It's a dreich February day in North Idaho, and the fog was thick before noon. Lovely to observe, actually, with frost-covered tree branches looming out of the mist like the bowsprits of sailboats. My current residence is very pleasant, with wild turkeys and deer constantly parading the grounds and foraging beneath tall pines (and in my mother's flower beds). Still, there's an intangible something about being near salt water. Being away from it just feels as if there's something lacking! This could be attributed to one's background….who's to say….. All I know is, I'd be packed in an hour if the chance appeared to be seaside for a few days – even in winter!
Walking beaches during wild winter storms on the Pacific Coast was a highlight of my childhood Februarys: the drama of thundering seas pounding against land; storm-tossed 'flotsam and jetsam' being pushed up the beach with torpedo-like speed and force; and the fascinating piles of ocean detritus left on the beach to dig through in search of 'treasures.' I am deeply grateful to my parents for providing me with such opportunities. It is little wonder that Scottish marine subjects make up a large part of my work.

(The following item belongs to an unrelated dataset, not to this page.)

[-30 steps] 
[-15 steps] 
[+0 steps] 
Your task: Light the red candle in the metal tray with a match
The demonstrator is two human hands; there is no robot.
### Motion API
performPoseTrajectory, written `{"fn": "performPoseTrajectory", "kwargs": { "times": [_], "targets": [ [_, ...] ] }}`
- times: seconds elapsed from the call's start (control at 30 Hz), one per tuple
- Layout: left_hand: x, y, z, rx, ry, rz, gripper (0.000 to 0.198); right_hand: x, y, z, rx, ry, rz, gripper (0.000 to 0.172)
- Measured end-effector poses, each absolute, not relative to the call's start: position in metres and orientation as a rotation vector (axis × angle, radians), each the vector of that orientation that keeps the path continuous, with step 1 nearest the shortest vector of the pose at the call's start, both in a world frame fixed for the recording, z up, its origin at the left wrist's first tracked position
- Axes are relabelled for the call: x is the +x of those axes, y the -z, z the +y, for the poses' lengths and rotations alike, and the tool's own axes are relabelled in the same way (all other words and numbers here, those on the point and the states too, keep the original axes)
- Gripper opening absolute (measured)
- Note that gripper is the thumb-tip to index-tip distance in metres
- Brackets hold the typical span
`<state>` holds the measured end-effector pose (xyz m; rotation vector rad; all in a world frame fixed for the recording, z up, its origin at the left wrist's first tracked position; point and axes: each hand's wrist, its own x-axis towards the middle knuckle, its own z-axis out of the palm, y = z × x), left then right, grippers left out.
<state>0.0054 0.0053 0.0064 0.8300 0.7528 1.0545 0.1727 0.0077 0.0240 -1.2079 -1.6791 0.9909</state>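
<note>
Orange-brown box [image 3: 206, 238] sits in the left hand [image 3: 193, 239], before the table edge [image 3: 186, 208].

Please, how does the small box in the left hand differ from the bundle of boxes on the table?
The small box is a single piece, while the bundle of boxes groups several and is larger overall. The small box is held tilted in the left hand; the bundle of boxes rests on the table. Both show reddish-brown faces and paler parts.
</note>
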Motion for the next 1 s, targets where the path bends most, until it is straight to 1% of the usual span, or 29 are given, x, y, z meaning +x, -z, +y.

"Stonehaven Solitude" is one of several paintings based on the NE coast's lovely Stonehaven town harbour. I could spend several months harbourside and still find more subjects to paint! The water's beautiful colours under clear conditions, the myriad of 'artistic' boats, the entertaining comings-and-goings of both locals and tourists…..it's the 'bee's knees' for a painter!! This lovely wooden sailboat is a great subject – I wanted to emphasize the snug peace of the harbor in quiet times, thus the rather restful colours, water calm enough to hold cast reflections, and solid, stable, vertical lines of the pier's construction. I wonder where the boat has been, and what interesting trips it will log in the coming year? The imagination kicks in……..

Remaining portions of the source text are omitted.